▸ Required work
Which of the lines below include the word "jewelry"? Pull each one out.
========
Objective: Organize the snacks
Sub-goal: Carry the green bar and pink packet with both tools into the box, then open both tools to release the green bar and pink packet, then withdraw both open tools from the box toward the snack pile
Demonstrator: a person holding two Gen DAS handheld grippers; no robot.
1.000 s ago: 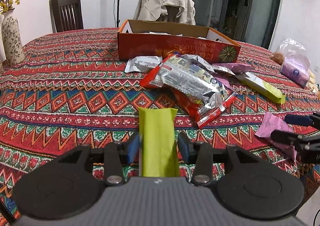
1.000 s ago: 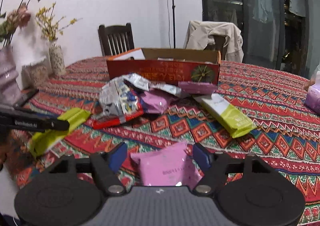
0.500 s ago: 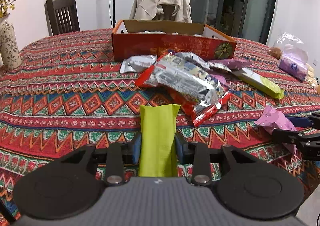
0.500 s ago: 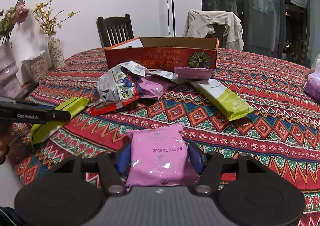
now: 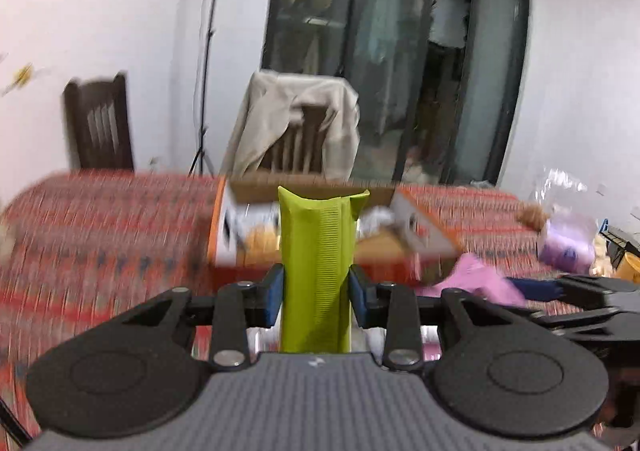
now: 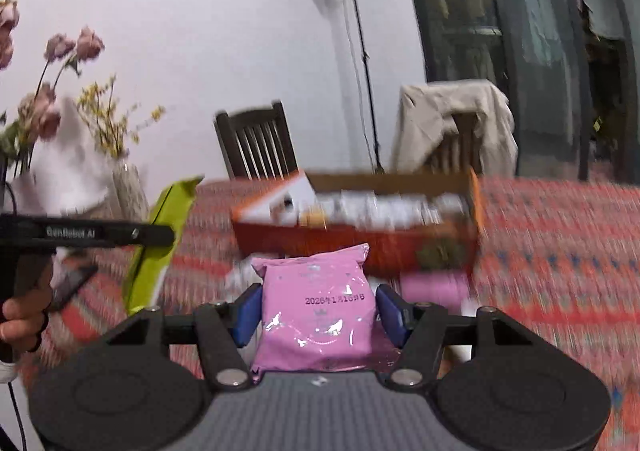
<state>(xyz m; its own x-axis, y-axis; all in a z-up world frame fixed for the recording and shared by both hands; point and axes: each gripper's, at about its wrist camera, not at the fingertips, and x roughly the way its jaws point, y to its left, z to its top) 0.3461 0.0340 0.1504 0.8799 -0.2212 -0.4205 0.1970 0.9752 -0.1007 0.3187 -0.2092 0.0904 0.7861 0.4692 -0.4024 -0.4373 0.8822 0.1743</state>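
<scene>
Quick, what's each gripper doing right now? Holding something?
Left gripper: closed on the long lime-green snack packet.
Right gripper: closed on the shiny pink snack pouch.

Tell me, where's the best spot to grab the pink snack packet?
Probably across the flat pink foil packet, pads on its two long side edges, coming from its bottom end. It's flat and soft; that is how the right hand-held gripper holds it.

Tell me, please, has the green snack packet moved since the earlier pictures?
Yes. The green snack packet, clamped in the left claw, has risen off the tablecloth and now stands in front of the cardboard box.
</scene>
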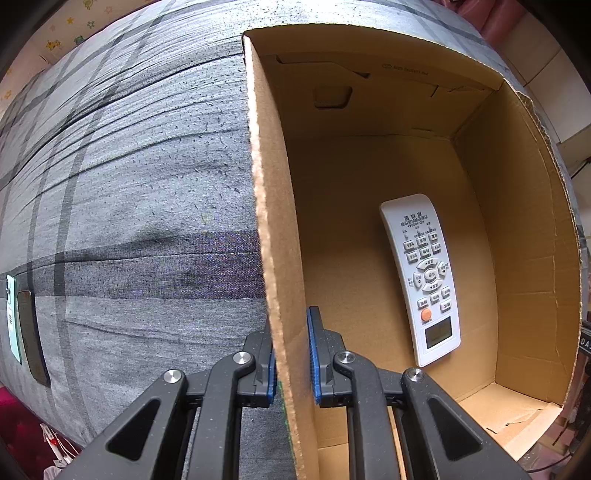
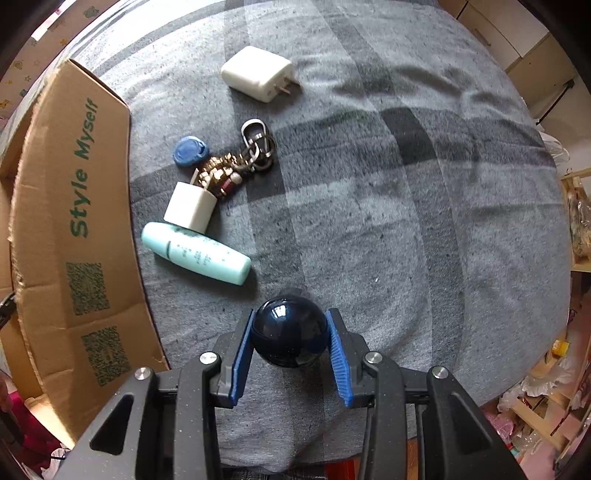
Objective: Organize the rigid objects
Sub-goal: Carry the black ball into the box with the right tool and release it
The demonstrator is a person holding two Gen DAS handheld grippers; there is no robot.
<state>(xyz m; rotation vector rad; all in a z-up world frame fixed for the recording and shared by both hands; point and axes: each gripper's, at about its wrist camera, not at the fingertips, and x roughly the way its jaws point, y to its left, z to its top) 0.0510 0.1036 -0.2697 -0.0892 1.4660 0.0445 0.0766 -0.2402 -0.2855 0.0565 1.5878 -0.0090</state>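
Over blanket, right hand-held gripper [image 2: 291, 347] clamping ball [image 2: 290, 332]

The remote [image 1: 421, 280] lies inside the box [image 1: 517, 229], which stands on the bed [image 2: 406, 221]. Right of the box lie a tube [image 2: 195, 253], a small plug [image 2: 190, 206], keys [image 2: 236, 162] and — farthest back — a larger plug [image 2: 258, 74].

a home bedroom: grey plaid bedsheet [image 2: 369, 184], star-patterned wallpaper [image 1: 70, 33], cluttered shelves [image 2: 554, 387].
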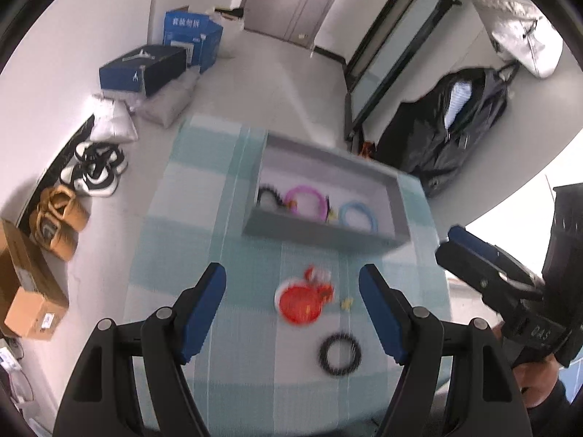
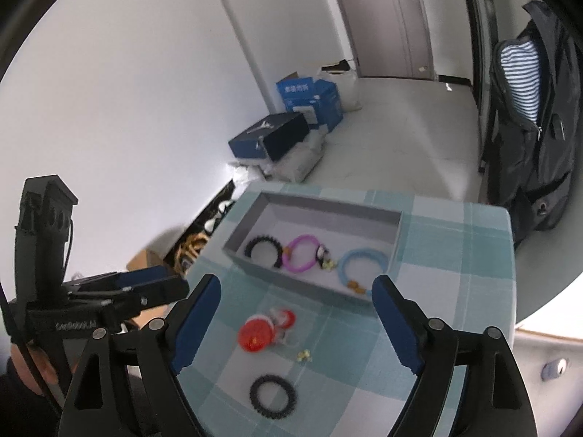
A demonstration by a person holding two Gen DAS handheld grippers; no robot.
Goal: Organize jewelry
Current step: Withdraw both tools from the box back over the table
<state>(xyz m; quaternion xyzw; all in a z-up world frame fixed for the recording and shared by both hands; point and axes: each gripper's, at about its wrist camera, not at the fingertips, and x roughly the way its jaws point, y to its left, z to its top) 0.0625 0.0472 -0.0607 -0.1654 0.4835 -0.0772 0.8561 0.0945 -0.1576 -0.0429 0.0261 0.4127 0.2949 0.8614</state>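
Observation:
A grey tray (image 1: 320,231) (image 2: 291,276) stands on the checked tablecloth and holds a black bracelet (image 2: 263,250), a pink one (image 2: 303,253) and a light blue one (image 2: 360,263). In front of it lie a red bracelet (image 1: 301,302) (image 2: 257,334), a small yellow charm (image 1: 346,303) (image 2: 304,355) and a black beaded bracelet (image 1: 340,354) (image 2: 273,396). My left gripper (image 1: 293,313) is open and empty above the red bracelet. My right gripper (image 2: 297,322) is open and empty above the loose pieces. Each gripper shows at the edge of the other's view.
The table (image 2: 455,291) has a teal and white checked cloth. On the floor to the left are blue boxes (image 1: 160,65), shoes (image 1: 94,171) and cardboard boxes (image 1: 29,291). A dark jacket (image 1: 448,123) hangs beyond the table's far right.

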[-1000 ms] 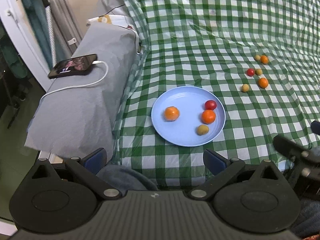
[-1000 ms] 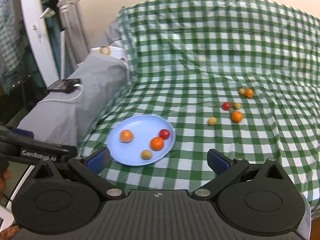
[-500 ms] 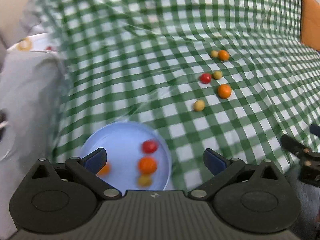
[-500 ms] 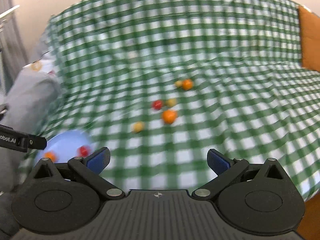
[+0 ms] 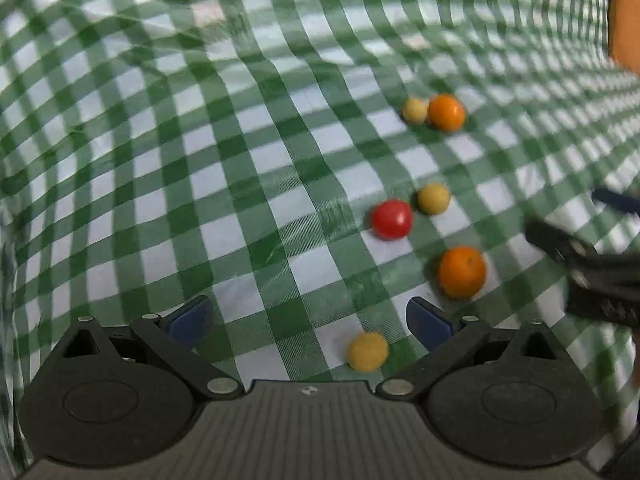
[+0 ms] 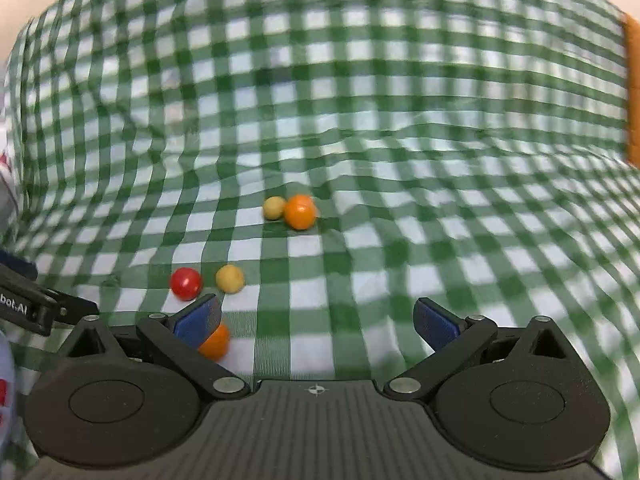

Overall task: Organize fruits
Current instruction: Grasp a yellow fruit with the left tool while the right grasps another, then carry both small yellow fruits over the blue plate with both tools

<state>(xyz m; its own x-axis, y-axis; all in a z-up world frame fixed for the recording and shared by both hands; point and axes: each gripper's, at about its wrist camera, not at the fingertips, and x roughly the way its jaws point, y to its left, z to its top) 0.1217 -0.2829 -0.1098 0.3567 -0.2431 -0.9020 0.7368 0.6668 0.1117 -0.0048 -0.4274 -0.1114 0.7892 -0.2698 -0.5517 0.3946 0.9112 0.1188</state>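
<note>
Several small fruits lie loose on the green checked cloth (image 5: 256,184). In the left wrist view a yellow fruit (image 5: 367,352) sits low between the fingers of my open left gripper (image 5: 307,318), close to the right finger. Beyond it are an orange (image 5: 461,272), a red tomato (image 5: 391,219), a yellow fruit (image 5: 433,199), and a farther yellow and orange pair (image 5: 447,112). My right gripper (image 6: 317,320) is open and holds nothing. An orange (image 6: 215,344) peeks out beside its left finger. The tomato (image 6: 185,283) and another yellow fruit (image 6: 229,278) lie just ahead of it.
The right gripper (image 5: 576,218) enters the left wrist view from the right, beside the near orange. The left gripper (image 6: 52,286) shows at the left edge of the right wrist view. A pale blue sliver (image 6: 6,364) sits at that edge. An orange-brown surface (image 5: 624,20) borders the cloth at the right.
Both grippers have swung right and forward, from the blue plate to the loose fruits. The plate has left the left wrist view. Both stay open.
</note>
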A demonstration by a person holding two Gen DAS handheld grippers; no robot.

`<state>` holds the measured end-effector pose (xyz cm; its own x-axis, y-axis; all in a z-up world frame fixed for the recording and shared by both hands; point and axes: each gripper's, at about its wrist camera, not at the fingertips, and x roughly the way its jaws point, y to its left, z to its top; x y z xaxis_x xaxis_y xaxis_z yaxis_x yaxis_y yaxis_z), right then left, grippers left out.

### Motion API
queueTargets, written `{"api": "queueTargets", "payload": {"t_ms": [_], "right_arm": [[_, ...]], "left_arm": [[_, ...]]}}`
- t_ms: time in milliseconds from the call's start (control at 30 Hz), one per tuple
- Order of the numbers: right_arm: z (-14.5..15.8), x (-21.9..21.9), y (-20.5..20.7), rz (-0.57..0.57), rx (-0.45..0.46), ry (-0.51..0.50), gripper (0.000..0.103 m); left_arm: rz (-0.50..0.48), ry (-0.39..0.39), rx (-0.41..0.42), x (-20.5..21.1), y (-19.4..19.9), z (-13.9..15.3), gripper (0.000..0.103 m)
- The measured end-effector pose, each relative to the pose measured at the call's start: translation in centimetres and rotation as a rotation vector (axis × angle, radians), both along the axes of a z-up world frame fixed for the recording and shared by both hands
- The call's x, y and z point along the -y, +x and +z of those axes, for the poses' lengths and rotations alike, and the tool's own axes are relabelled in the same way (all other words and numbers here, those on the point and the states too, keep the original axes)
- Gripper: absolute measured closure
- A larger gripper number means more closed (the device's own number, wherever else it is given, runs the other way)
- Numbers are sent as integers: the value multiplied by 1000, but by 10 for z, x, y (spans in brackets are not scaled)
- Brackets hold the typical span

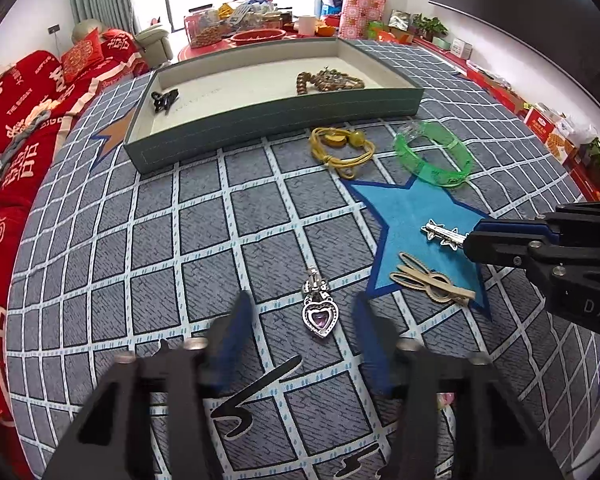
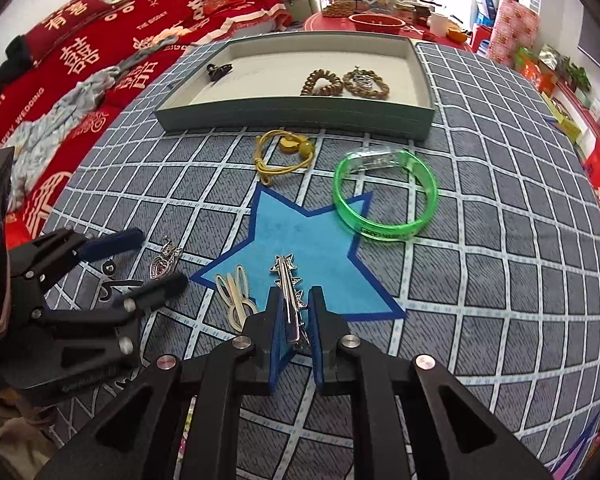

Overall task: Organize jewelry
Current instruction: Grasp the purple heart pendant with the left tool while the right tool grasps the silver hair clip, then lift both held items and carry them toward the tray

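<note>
A heart pendant (image 1: 320,314) with a pink stone lies on the grey checked cloth. It sits between the fingers of my left gripper (image 1: 302,316), which stands open around it without touching. My right gripper (image 2: 296,294) is shut on a silver star hair clip (image 2: 288,280) over the blue star patch. In the left wrist view the right gripper (image 1: 470,240) comes in from the right with the silver clip (image 1: 442,234) sticking out of it. The right wrist view has the left gripper (image 2: 162,258) at the left, with the pendant (image 2: 162,266) between its fingers. A beige rabbit-ear clip (image 2: 236,296) lies between the two grippers.
A grey-green tray (image 1: 268,128) at the back holds a black clip (image 1: 164,100) and brown bead bracelets (image 1: 330,80). In front of it lie a yellow cord bracelet (image 1: 342,146) and a green bangle (image 1: 434,152). A red sofa (image 1: 24,120) is on the left.
</note>
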<state>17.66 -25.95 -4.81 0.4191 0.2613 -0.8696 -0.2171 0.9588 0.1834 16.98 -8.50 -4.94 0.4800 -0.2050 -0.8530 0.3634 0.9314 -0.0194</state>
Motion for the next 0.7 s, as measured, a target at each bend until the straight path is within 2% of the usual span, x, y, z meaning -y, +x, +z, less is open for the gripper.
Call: {"api": "queueTargets", "payload": {"t_ms": [33, 67, 300, 700], "right_arm": [[0, 2, -1, -8, -2, 7, 89], [0, 4, -2, -16, -2, 11, 89], [2, 14, -8, -63, 1, 57, 89], [21, 29, -7, -125, 15, 153, 89]], "left_arm": [[-3, -3, -1, 0, 0, 1, 68], [-4, -5, -1, 0, 0, 1, 73], [27, -42, 0, -13, -4, 5, 72], [39, -64, 65, -30, -6, 34, 72]]}}
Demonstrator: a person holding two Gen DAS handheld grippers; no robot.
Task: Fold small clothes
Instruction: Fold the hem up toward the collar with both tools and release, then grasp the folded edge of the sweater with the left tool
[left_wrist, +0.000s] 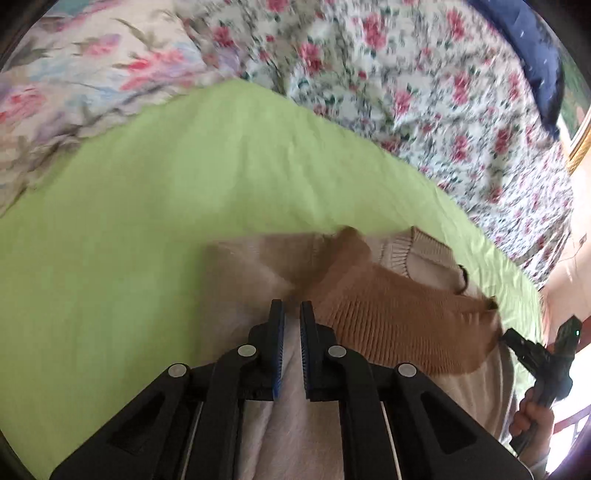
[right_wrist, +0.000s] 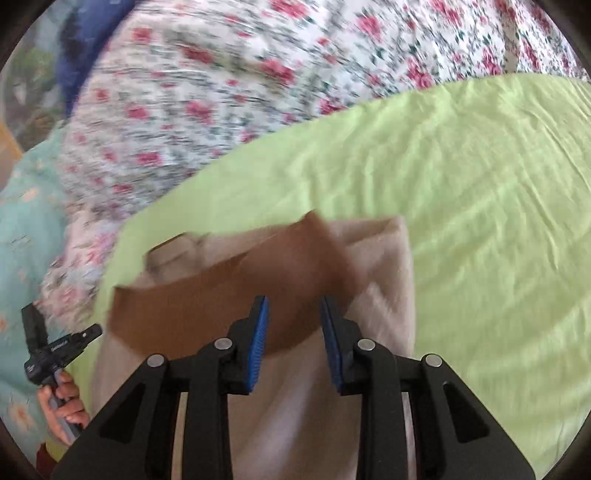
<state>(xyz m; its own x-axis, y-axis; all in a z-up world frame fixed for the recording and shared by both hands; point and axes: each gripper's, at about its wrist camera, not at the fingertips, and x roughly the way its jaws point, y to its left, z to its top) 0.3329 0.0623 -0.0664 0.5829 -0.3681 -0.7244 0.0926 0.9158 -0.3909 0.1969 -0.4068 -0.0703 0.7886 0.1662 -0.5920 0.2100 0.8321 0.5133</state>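
Green sheet (left_wrist: 147, 221), floral duvet (left_wrist: 424, 92).

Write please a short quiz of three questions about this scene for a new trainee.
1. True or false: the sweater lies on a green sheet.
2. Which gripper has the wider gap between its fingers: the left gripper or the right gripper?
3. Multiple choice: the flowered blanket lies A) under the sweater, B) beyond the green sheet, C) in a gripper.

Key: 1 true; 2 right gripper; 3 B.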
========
▸ Exercise result
Goal: Organize jewelry
Overall task: Organize jewelry

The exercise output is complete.